* [Material provided]:
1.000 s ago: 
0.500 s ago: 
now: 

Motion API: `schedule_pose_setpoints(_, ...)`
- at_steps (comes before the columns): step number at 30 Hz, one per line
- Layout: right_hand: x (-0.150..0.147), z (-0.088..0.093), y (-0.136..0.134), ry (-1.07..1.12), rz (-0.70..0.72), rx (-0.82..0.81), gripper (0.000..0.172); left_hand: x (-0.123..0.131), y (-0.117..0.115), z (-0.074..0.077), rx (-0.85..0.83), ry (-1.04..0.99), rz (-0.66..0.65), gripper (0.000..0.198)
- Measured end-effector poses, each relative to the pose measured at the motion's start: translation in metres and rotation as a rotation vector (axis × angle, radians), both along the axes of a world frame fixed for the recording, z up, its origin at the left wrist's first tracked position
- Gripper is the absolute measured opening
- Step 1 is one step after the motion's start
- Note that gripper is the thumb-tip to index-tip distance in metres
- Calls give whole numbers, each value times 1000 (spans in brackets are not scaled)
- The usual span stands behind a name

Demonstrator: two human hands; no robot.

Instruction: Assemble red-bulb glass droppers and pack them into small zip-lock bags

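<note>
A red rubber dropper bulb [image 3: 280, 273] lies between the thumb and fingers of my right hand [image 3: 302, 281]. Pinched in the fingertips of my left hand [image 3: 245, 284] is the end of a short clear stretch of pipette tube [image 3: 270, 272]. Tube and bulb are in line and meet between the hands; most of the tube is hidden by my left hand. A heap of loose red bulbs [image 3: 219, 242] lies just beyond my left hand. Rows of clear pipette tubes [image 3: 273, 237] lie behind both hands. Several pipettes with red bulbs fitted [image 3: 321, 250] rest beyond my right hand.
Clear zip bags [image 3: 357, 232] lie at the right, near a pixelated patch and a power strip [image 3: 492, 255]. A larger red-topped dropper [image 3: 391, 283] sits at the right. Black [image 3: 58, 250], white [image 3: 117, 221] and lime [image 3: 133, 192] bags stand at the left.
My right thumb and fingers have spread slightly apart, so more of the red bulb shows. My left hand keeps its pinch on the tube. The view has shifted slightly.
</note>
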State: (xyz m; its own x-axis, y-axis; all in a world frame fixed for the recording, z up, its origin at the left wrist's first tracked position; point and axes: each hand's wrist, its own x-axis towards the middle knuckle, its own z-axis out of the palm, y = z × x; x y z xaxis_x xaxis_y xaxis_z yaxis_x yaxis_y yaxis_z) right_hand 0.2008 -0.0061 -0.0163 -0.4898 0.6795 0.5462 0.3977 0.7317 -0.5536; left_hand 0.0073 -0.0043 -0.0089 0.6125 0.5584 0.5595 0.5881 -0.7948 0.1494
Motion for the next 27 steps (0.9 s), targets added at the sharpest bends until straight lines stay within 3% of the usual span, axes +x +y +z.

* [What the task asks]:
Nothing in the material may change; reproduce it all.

* [Completed task]:
1.000 s ago: 
0.500 s ago: 
now: 

Motion API: `schedule_pose_setpoints(_, ...)`
- at_steps (comes before the columns): step number at 30 Hz, one per line
- Layout: right_hand: x (-0.150..0.147), z (-0.088..0.093), y (-0.136..0.134), ry (-1.07..1.12), rz (-0.70..0.72), rx (-0.82..0.81), gripper (0.000..0.172); left_hand: x (-0.123..0.131), y (-0.117..0.115), z (-0.074..0.077), rx (-0.85..0.83), ry (-1.04..0.99), rz (-0.66..0.65), gripper (0.000..0.198)
- Measured end-effector poses, each relative to the pose measured at the motion's start: translation in metres and rotation as a rotation vector (axis × angle, radians), both along the axes of a world frame fixed for the recording, z up, its origin at the left wrist's first tracked position
- Gripper is the absolute measured opening
- Step 1 is one step after the motion's start
- Note that gripper is the thumb-tip to index-tip distance in metres
- Calls give whole numbers, each value times 1000 (spans in brackets are not scaled)
- The usual span stands behind a name

Demonstrator: two human hands; no robot.

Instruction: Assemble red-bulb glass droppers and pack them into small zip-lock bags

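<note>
A red rubber dropper bulb [image 3: 280, 273] lies between the thumb and fingers of my right hand [image 3: 302, 281]. Pinched in the fingertips of my left hand [image 3: 245, 284] is the end of a short clear stretch of pipette tube [image 3: 270, 272]. Tube and bulb are in line and meet between the hands; most of the tube is hidden by my left hand. A heap of loose red bulbs [image 3: 219, 242] lies just beyond my left hand. Rows of clear pipette tubes [image 3: 273, 237] lie behind both hands. Several pipettes with red bulbs fitted [image 3: 321, 250] rest beyond my right hand.
Clear zip bags [image 3: 357, 232] lie at the right, near a pixelated patch and a power strip [image 3: 492, 255]. A larger red-topped dropper [image 3: 391, 283] sits at the right. Black [image 3: 58, 250], white [image 3: 117, 221] and lime [image 3: 133, 192] bags stand at the left.
My right thumb and fingers have spread slightly apart, so more of the red bulb shows. My left hand keeps its pinch on the tube. The view has shifted slightly.
</note>
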State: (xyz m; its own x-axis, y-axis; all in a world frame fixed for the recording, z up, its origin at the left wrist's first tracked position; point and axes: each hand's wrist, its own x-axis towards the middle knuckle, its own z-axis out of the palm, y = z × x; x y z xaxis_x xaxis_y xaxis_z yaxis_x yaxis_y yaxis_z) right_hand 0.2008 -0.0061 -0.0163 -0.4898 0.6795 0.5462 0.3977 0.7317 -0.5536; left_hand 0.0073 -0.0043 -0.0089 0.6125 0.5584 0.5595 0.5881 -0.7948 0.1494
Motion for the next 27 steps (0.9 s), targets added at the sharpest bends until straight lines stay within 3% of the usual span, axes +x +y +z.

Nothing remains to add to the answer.